Just managing our current health insurance system requires 30% of revenue. As I understand it, Medicare operates with a very small overhead (on the order of 5%). Why can't we have a single-payer government health care system and spend that 25% savings to provide for everyone?
HEALTH INSURANCE
I am a 60 year old widow. My health insurance went up 49% at work. My boss pays $300.00 of my insurance, that leaves me to pay the rest. After my insurance and withholding, Social Security, Medicare is withheld, my take home pay is $270.00 for 2 weeks. I can't even pay my utilities with that amount. I can receive no help because my gross pay is too much. Of course the don't count $900.00 plus deductions that are taken out of my gross pay. You can't own anything to get medicae help. It is not fair to the older people. There is a guy at work that is in his twenties with the same coverage that I have and his health insurance is less than $200.00. It is not fair. Yuong people get just as sick, have the same ilnesses as older people. If you have any kind of a medical condition at all they jump you up to a high risk even though you may never have a problem with it if you take a preventive medicine. I have been really careful to budget my money and try to keep out of debt and yet it is my health insurance that is going to break me. That is not fair!!!!!! Please do somethung for people like me that are working and their health insurance takes almoat all of their pay check. We need your help!!!!!! BJG
INSURED AND YET...
Being uninsured is definitely a huge problem, but having insurance doesn't always help as much as one would hope. My family has what you might call "good" insurance--decent coverage for a "reasonable" premium each month. The problem is, getting the insurance company to pay their share is like pulling teeth. My daughter has a medical condition that requires yearly tests and specialist visits--all supposedly covered by our insurance. Yet every year, we have to fill out tons of forms, write several appeal letters, call and complain to some higher-up in the insurance company, and then maybe--just maybe-- they'll cough up their share of the bill. Of course, it's six or seven months after the fact, and the medical bills have already started accumulating interest. We switched to another insurance company, thinking it would solve the problems... but lo and behold, the new plan was owned by the same parent company. Hmm. Increased competition would be a very good thing.
~Elisia
"IF THE LAWYERS CAN'T GET 30%, THEY WON'T BE AS INTERESTED" = REPLY
Twila's idea about limiting lawsuits to improve health care is at least somewhat flawed, especially as applied to the state of Nebraska. Recovery in Nebraska is already limited. Plaintiffs cannot recover punitive damages in this state, and this decreases health care costs at least to some extent. Perhaps other states should follow suit and eliminate punitive damages.
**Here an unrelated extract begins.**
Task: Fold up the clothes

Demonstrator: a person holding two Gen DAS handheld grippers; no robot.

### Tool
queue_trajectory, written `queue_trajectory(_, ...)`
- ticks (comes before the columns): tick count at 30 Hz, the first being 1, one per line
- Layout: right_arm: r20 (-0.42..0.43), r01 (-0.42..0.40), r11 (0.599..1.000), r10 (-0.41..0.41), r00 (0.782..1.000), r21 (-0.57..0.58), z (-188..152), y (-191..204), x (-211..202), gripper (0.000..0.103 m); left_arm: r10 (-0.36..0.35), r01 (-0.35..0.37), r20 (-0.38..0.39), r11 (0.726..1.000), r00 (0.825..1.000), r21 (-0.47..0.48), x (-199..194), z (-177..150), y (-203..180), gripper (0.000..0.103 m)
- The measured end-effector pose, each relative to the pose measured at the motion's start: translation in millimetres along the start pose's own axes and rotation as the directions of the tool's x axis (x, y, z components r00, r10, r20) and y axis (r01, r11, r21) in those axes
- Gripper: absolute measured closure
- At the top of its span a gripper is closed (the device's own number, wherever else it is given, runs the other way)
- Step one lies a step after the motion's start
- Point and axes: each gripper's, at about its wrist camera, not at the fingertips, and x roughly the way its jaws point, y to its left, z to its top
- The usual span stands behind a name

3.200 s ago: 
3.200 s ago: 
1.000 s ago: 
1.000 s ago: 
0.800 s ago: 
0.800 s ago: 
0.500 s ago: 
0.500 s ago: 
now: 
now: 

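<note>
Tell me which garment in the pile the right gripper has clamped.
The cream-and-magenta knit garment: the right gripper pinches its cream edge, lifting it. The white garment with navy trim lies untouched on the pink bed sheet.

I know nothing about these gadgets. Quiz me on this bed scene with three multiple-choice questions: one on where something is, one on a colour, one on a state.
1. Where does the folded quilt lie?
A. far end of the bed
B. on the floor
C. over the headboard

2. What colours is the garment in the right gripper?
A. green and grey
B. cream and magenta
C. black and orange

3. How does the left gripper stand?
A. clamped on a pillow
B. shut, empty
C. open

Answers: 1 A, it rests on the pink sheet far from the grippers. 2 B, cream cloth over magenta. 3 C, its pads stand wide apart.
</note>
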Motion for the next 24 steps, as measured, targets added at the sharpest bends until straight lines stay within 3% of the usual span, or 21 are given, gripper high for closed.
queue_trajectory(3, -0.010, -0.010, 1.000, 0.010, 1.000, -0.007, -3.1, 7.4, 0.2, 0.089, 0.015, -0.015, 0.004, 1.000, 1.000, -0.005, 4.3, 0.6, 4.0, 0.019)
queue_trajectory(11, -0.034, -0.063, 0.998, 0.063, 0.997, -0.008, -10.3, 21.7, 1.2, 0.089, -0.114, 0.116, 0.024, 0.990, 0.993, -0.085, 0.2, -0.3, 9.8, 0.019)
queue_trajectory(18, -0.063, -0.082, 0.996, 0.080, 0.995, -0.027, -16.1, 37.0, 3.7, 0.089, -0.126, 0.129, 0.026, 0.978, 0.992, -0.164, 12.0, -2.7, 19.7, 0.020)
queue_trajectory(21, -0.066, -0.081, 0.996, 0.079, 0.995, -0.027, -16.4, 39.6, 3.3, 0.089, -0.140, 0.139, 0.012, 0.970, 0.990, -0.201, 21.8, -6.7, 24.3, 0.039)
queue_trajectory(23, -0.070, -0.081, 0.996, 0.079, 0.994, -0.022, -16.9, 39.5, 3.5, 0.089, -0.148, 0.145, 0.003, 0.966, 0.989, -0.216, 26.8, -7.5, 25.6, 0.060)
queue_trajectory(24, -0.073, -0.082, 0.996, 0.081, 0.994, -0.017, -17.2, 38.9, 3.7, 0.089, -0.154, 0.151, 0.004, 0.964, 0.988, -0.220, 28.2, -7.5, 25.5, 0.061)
In addition, it would not be just to place severe limitations on the amount a plaintiff can recover in a lawsuit related to a bodily injury. When a plaintiff wins a lawsuit where he has received a bodily injury, the goal of awarding the (non-punitive) damages is to make the plaintiff whole -- this means to restore the plaintiff to the position he was in before the accident. If you limit the damages to a great extent, then there would be no justice. If you want to blame someone for damages being too high, blame the jurors. (And ironically, these jurors are also suffering from the effects high health care costs).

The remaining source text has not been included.